* **Problem description**
What is the number of lines below that include the string "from"? Provide that number alone.

* **Extracted material**

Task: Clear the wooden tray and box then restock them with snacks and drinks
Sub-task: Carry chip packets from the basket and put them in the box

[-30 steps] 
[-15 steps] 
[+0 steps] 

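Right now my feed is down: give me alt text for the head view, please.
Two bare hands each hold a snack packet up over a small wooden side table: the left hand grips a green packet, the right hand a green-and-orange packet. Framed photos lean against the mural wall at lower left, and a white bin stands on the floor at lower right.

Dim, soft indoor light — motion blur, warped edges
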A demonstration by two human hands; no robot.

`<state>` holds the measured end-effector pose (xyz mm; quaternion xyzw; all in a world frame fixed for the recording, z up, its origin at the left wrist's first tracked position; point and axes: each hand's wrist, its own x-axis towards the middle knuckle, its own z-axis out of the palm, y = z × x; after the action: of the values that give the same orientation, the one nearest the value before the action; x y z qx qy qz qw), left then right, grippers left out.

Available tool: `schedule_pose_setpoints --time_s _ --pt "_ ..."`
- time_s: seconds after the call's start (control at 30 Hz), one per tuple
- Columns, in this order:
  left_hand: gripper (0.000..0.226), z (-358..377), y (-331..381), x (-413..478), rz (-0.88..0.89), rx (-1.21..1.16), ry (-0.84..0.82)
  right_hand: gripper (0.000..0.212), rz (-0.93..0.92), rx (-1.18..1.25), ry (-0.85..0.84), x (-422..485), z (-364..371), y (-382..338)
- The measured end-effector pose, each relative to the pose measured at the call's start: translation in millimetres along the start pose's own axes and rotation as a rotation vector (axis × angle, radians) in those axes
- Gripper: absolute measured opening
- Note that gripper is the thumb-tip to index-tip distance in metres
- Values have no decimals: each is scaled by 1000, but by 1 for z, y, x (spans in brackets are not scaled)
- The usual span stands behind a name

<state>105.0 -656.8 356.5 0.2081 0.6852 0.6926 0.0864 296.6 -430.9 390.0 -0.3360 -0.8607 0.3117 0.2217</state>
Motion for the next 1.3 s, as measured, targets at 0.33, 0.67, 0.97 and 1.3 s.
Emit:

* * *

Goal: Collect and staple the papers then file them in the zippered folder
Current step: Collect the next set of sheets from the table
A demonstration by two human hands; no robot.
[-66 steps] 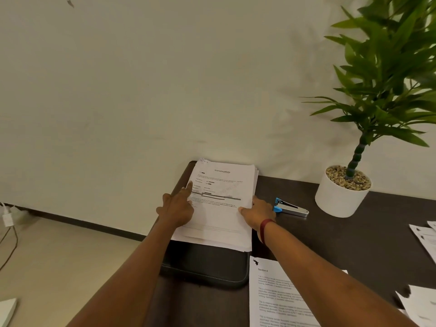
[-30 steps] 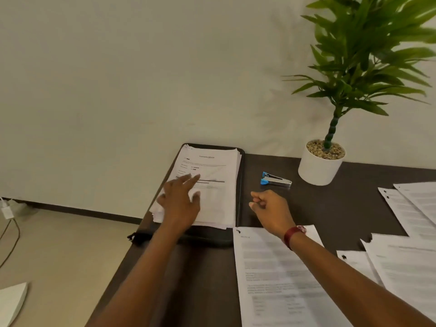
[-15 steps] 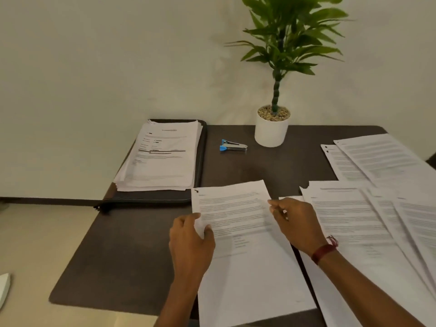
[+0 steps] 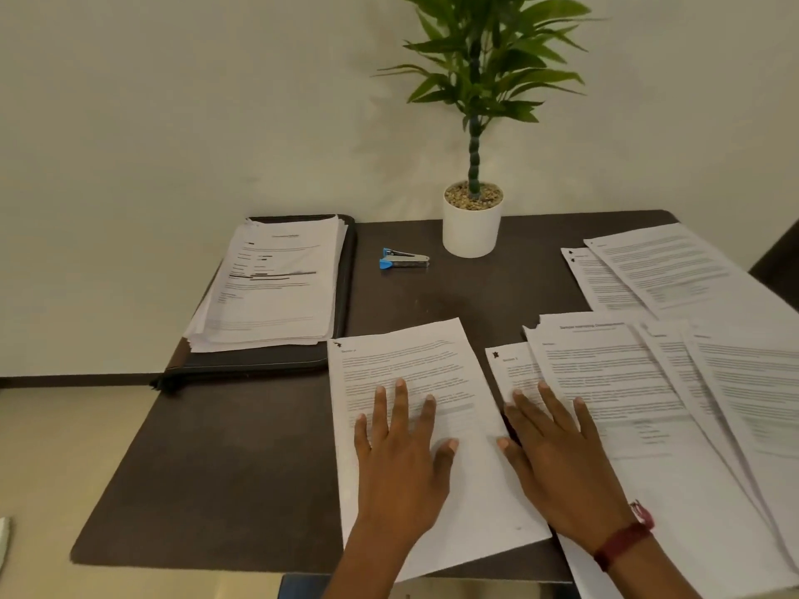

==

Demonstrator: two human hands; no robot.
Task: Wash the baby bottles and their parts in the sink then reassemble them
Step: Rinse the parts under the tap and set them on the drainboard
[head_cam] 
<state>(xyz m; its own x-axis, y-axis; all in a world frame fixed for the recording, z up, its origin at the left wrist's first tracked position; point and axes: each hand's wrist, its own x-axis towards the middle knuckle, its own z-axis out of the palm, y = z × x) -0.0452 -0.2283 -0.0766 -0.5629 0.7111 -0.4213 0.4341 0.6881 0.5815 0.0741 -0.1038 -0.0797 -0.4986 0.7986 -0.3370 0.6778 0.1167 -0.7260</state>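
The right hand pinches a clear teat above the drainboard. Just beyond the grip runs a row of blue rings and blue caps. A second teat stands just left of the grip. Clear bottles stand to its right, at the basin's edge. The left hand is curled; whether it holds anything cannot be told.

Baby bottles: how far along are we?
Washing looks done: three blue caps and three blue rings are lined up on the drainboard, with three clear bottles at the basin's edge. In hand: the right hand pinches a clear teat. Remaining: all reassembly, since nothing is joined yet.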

* **Result of the task**
2